Look for the line that has "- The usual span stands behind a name" in the material below; please repeat it and every line after it, exactly, up to and including the line that has "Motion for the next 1", and nothing else.
[PROVIDED DATA — start]
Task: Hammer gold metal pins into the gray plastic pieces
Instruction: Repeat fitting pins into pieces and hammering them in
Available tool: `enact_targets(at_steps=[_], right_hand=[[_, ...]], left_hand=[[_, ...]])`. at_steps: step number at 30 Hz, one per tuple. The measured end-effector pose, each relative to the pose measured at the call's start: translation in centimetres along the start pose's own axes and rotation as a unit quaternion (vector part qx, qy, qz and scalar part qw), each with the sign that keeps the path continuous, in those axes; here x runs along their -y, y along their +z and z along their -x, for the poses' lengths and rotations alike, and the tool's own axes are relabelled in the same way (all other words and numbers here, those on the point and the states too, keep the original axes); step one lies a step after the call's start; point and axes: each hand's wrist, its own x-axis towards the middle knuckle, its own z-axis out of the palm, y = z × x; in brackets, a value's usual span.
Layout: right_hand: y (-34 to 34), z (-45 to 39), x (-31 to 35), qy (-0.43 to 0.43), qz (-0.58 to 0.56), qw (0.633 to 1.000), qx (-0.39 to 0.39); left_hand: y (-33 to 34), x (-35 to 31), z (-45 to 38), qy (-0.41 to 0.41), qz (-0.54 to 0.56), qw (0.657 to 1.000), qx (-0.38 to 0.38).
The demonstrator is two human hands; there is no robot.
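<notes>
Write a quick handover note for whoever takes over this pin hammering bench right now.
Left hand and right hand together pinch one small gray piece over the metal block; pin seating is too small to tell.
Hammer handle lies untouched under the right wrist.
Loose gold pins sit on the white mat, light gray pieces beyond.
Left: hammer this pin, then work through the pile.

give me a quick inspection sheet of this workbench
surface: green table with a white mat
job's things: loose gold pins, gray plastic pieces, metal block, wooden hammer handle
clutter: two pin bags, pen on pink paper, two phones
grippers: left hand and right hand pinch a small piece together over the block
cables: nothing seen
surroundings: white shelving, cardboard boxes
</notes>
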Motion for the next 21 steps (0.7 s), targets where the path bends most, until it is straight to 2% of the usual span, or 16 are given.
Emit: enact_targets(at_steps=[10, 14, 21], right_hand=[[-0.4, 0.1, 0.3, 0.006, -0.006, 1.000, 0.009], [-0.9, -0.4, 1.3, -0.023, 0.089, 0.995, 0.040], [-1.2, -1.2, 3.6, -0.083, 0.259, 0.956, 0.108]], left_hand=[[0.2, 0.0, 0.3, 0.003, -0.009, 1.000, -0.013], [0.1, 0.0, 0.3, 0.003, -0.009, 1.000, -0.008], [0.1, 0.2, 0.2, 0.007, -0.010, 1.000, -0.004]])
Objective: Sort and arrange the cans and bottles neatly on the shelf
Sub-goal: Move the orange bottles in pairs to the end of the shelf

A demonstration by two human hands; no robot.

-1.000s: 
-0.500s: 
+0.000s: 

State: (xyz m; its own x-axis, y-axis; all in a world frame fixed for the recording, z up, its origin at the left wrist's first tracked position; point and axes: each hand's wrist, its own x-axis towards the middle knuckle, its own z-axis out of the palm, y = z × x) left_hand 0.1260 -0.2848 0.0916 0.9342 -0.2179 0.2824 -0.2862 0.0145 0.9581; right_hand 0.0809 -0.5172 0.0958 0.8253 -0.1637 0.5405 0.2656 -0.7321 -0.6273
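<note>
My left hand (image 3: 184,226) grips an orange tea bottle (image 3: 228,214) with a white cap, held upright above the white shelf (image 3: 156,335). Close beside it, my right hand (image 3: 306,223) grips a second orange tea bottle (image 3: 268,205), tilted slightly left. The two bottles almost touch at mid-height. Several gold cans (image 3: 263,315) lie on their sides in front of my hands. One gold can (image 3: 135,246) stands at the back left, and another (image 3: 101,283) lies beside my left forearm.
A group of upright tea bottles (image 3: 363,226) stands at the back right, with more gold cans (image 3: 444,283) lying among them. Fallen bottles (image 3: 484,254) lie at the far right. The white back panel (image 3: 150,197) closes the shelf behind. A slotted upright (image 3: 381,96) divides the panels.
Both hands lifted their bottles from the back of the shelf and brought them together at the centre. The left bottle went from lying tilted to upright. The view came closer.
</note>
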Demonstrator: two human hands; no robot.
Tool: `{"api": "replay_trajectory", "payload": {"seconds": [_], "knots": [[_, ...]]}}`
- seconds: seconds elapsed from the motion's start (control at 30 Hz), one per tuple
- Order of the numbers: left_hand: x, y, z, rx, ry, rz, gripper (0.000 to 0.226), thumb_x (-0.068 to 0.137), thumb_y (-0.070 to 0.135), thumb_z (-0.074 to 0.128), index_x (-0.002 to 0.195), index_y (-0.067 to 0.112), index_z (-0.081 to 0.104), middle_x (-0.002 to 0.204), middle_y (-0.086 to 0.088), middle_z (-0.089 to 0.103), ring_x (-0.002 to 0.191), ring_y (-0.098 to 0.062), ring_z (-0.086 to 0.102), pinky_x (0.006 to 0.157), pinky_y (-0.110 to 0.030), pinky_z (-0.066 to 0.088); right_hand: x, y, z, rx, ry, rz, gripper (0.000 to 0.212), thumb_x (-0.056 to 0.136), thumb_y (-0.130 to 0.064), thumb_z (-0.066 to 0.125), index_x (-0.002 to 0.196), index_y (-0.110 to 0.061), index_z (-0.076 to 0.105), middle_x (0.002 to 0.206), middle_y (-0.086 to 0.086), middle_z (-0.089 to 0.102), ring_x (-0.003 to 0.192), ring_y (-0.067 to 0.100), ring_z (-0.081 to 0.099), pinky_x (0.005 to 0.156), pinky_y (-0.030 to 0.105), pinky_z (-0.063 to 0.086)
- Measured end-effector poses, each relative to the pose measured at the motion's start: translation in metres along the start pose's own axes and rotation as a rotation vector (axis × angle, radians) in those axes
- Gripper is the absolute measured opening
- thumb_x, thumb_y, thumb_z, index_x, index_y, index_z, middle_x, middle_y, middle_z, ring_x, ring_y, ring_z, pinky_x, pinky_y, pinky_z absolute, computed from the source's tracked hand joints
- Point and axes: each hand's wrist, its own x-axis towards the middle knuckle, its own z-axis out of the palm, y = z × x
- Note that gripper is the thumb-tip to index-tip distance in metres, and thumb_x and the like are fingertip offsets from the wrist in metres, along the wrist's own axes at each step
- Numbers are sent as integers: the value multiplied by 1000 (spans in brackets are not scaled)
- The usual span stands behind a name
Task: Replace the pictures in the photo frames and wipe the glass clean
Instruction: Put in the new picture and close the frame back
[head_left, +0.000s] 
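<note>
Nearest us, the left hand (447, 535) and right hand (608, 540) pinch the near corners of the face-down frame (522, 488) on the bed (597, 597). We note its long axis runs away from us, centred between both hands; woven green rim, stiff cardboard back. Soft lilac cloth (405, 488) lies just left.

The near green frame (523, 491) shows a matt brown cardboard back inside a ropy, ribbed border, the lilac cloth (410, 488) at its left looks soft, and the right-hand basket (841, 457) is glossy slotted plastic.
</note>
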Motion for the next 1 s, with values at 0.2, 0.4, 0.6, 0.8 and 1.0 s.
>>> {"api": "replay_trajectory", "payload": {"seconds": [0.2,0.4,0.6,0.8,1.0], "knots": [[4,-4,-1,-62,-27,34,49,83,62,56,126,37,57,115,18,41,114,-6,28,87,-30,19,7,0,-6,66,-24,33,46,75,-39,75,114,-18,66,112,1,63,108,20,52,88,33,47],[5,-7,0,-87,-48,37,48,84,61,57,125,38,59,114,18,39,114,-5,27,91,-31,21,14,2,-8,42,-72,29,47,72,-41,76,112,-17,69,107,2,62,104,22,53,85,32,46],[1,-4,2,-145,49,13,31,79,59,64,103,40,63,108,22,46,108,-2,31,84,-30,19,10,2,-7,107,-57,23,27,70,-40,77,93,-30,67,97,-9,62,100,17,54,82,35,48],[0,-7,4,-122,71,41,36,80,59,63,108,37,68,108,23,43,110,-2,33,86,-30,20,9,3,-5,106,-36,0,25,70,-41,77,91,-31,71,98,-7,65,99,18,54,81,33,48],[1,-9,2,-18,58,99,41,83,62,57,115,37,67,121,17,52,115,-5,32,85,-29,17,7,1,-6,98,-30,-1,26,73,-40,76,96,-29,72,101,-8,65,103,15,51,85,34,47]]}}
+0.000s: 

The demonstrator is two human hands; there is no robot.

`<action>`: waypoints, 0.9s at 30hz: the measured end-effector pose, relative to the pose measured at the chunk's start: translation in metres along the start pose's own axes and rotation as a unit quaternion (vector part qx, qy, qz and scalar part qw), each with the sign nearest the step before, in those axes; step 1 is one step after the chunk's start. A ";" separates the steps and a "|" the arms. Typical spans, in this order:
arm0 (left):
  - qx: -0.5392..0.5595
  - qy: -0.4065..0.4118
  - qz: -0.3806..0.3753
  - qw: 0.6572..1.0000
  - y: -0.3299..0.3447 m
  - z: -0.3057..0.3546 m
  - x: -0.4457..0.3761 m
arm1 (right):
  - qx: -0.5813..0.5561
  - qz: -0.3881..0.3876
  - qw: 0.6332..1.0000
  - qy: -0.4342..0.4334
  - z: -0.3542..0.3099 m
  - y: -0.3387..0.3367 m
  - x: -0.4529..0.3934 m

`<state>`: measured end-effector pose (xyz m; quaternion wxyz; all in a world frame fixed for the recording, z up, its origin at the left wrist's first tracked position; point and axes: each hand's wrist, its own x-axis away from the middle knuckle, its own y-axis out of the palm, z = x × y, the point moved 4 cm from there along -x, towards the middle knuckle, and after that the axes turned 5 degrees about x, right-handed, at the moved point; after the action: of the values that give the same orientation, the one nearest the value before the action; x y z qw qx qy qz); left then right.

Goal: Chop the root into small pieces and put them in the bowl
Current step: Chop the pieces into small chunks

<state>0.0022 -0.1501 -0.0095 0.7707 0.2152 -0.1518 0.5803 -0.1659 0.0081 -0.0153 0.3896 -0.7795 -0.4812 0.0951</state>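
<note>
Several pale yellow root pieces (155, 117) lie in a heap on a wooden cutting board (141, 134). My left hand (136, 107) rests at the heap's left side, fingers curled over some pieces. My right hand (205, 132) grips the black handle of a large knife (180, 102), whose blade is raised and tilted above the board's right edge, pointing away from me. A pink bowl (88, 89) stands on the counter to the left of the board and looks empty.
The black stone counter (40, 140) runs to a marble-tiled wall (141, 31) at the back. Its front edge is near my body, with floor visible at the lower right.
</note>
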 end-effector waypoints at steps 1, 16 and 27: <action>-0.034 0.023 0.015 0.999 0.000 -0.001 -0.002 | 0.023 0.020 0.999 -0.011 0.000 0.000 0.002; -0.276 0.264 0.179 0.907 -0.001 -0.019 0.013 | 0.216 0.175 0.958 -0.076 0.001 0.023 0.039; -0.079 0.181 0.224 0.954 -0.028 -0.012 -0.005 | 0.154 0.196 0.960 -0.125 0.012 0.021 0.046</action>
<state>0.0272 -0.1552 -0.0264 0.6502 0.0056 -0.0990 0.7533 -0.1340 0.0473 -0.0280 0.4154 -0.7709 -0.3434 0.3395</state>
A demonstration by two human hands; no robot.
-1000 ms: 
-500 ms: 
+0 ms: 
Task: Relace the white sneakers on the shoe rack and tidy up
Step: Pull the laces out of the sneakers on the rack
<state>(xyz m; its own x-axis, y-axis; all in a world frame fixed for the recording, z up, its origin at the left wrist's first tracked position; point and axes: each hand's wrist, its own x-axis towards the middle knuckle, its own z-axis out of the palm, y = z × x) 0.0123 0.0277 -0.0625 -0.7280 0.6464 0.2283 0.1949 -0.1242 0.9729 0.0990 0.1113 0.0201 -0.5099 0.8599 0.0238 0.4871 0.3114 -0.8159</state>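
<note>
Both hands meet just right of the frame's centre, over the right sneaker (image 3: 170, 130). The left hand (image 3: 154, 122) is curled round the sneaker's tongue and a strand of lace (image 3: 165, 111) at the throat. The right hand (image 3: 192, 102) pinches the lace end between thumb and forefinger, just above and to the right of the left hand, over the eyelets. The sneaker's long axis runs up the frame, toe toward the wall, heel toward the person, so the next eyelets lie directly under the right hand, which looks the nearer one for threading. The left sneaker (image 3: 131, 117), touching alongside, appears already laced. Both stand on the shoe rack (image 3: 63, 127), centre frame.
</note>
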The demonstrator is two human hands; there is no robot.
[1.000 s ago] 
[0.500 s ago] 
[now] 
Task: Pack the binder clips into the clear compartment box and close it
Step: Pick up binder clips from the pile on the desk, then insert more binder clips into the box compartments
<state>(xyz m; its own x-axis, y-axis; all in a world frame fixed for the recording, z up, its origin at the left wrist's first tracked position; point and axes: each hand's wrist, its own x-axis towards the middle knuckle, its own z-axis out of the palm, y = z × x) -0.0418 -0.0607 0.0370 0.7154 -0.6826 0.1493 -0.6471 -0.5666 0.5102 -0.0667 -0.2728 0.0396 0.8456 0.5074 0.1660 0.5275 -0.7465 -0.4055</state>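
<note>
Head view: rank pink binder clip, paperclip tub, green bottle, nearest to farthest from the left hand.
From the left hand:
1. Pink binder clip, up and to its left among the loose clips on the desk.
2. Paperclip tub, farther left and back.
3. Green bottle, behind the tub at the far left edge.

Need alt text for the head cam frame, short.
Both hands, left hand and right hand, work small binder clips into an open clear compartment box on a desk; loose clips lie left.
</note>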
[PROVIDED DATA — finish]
- **YOUR SOLUTION**:
- The usual span stands behind a name
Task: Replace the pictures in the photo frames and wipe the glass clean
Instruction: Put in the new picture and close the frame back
[head_left, +0.000s] 
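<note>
Nearest us, the left hand (447, 535) and right hand (608, 540) pinch the near corners of the face-down frame (522, 488) on the bed (597, 597). We note its long axis runs away from us, centred between both hands; woven green rim, stiff cardboard back. Soft lilac cloth (405, 488) lies just left.

The near green frame (523, 491) shows a matt brown cardboard back inside a ropy, ribbed border, the lilac cloth (410, 488) at its left looks soft, and the right-hand basket (841, 457) is glossy slotted plastic.
</note>
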Motion for the next 1 s, with values at 0.2, 0.4, 0.6, 0.8 and 1.0 s.

No further output is required.